Although my /dev/sdc disk is fine, gparted complains :

$ sudo -b gparted /dev/sdc
 mount: wrong fs type, bad option, bad superblock on /run/udisks2/inhibit-polkit,
       missing codepage or helper program, or other error
       In some cases useful info is found in syslog - try
       dmesg | tail  or so

My analysis :

gparted is a bash script that does a few checks before calling gpartedbin, so I can search for udisks2.inhibit inside the gparted script :

$ grep /usr/.*/udisks2.inhibit $(which gparted)
if test -x "/usr/lib/udisks2/udisks2-inhibit"; then
    /usr/lib/udisks2/udisks2-inhibit $BASE_CMD
$ grep "\bmount" $(locate /udisks2-inhibit | head -1) | tail -1
mount --move /run/udisks2/inhibit-polkit "$DIR"

The mount --move /run/udisks2/inhibit-polkit $DIR command was the one responsible here for the above error.
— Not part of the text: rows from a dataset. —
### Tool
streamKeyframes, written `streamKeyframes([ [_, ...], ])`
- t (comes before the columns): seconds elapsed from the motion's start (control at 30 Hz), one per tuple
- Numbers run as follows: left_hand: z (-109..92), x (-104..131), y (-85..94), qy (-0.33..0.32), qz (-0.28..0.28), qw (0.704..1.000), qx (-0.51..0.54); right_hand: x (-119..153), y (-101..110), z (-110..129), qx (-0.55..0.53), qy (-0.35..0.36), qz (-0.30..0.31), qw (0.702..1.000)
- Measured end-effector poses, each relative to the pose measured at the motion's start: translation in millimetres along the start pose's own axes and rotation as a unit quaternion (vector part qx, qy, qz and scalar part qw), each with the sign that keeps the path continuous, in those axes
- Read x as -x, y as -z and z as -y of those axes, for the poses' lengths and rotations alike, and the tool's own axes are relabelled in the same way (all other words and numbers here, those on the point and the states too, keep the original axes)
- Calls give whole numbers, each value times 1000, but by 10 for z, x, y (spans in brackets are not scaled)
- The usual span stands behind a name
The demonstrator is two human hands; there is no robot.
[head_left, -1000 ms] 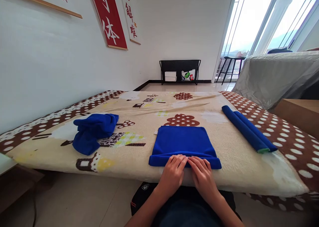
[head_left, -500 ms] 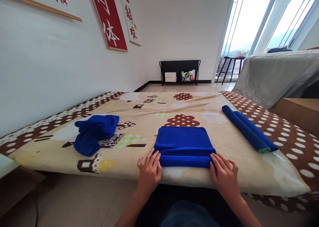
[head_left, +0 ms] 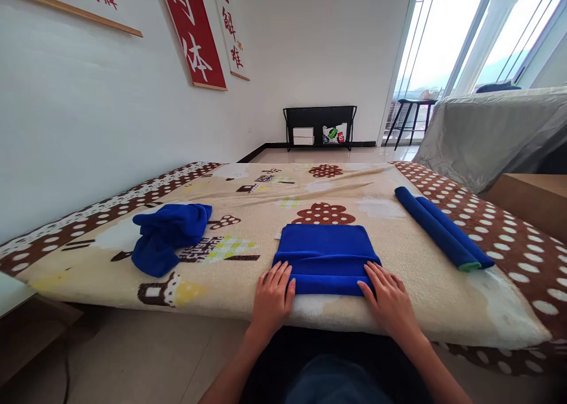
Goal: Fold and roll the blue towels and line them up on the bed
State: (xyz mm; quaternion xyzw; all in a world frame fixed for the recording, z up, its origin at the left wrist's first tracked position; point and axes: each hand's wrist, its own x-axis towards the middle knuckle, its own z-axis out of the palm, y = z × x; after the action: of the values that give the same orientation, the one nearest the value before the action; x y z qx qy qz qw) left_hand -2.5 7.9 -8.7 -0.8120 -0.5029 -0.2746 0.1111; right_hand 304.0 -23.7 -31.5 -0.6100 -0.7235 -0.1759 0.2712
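In front of me lies a blue towel (head_left: 326,238), its near edge turned up into a flat roll or fold and a crease running across it. My left hand (head_left: 273,292) rests on the left end of that rolled edge, fingers laid flat and thumb on the near side. On the right end, my right hand (head_left: 388,295) lies the same way, fingers extended over the cloth. A crumpled blue cloth (head_left: 170,235) sits to the left. To the right are two rolled blue towels (head_left: 438,230), side by side, one showing a green end.
A patterned blanket (head_left: 248,215) covers the low bed-like surface, its front edge close to me. A cardboard box (head_left: 531,197) and a sheeted piece of furniture (head_left: 496,126) stand at the right. A black rack (head_left: 319,120) is by the far wall.
Both hands have shifted inward from the ends of the towel's rolled edge, and their fingers now lie farther over the cloth. The crumpled cloth and rolled towels stay put.
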Motion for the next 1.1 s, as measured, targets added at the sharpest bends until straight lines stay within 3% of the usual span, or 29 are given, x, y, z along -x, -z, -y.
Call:
streamKeyframes([
  [0.07,104,51,51,11,-8,1000,-12,68,1,-167,15,-11,-7,1000],
  [0.17,32,16,128,36,-27,999,-22,67,31,-174,38,-31,-23,999],
  [0.27,-248,-127,134,4,-19,1000,14,-43,73,112,21,-17,-36,999],
  [0.4,-622,-323,-10,-112,76,987,83,-230,52,596,-78,67,12,995],
  [0.47,-674,-369,-84,-101,91,988,74,-291,11,689,-88,58,21,994],
  [0.57,-512,-346,-109,-40,74,996,32,-300,-40,547,-48,17,9,999],
  [0.67,-170,-234,-44,4,49,999,-10,-212,-57,204,-5,-19,2,1000],
  [0.83,282,0,64,-7,12,999,-39,-7,-33,-245,15,-15,-9,1000],
  [1.0,360,191,196,-31,-50,997,-48,178,69,-376,-13,43,-98,994],
  [1.1,354,271,294,-85,-8,996,-16,255,122,-432,-56,119,-69,989],
])
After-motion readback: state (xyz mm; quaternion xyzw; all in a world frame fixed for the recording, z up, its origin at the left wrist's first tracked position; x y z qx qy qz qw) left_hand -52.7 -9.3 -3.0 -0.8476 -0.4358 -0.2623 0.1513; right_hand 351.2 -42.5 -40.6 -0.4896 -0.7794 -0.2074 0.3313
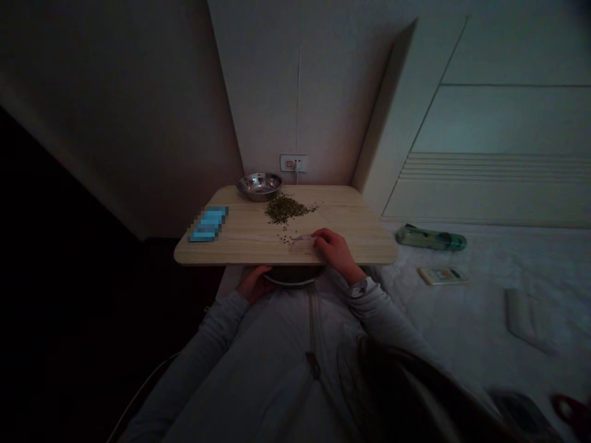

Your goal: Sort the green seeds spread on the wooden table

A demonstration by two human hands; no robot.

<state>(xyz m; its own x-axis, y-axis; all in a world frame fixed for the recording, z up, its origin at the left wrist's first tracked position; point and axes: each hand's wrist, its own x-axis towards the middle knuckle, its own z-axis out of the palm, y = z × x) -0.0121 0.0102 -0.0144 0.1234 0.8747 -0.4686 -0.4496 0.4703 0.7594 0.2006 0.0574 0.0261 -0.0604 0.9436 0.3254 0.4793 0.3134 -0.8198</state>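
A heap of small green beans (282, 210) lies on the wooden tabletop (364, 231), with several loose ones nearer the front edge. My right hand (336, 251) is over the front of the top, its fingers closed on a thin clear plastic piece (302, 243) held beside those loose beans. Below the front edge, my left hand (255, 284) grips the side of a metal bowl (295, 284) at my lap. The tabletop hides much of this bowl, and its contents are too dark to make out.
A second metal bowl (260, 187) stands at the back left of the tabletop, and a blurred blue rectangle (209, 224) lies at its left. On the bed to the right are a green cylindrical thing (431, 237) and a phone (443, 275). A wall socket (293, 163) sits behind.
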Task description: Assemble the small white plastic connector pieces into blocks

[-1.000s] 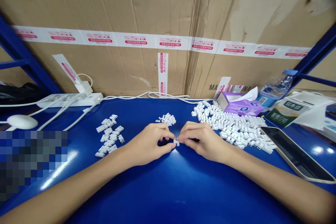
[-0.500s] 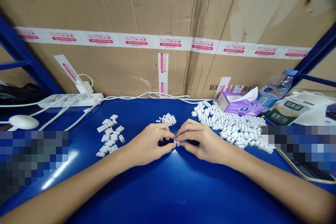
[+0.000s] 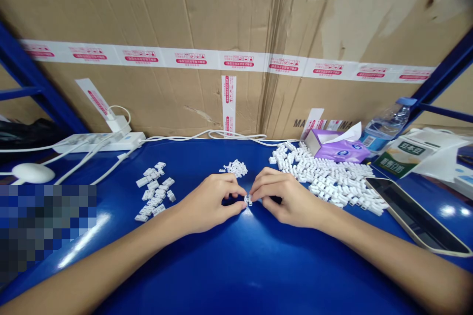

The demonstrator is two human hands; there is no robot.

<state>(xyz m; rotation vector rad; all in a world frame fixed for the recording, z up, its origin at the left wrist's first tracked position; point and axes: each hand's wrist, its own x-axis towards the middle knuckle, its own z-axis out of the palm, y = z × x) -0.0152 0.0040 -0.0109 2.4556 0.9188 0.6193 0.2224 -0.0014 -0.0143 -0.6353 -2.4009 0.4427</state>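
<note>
The left hand (image 3: 214, 203) pinched a small white piece (image 3: 248, 200) between its thumb and fingers, low over the middle of the blue worktop (image 3: 236, 270). The right hand (image 3: 286, 199) met it from the other side, its forefinger bent down at the piece and its other fingers curled; whether its thumb also pressed on the piece could not be told. The two hands nearly touched at their fingertips, and both forearms reached in from the near edge. Just behind them lay a little heap of tiny white bits (image 3: 236, 168). A loose group of white blocks (image 3: 157, 191) was spread beside the left forearm, and a far larger spread of white connectors (image 3: 332, 177) covered the worktop behind and beyond the right hand. Behind that spread stood a purple tissue pack (image 3: 342, 150) with a tissue sticking out, next to a clear bottle (image 3: 386, 128) with a blue cap. A green and white packet (image 3: 402, 157) lay near the bottle, and a phone (image 3: 419, 216) lay face up nearer the person. At the far left, a white power strip (image 3: 99, 141) with cables (image 3: 177, 138) lay along the foot of the taped cardboard (image 3: 148, 93).
</note>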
My workaround is to temporally disable (only for 1 second) udisks2-inhibit and then re-enable it right after gparted is launched in the background (sudo -b), hence the sleep 1 command :

$ sudo chmod -v -x /usr/lib/udisks2/udisks2-inhibit;sudo -b gparted /dev/sdc;sleep 1;sudo chmod -v +x /usr/lib/udisks2/udisks2-inhibit
mode of ‘/usr/lib/udisks2/udisks2-inhibit’ changed from 0755 (rwxr-xr-x) to 0644 (rw-r--r--)
======================
libparted : 2.3
======================
Fontconfig warning: ignoring C.UTF-8: not a valid language tag
mode of ‘/usr/lib/udisks2/udisks2-inhibit’ changed from 0644 (rw-r--r--) to 0755 (rwxr-xr-x)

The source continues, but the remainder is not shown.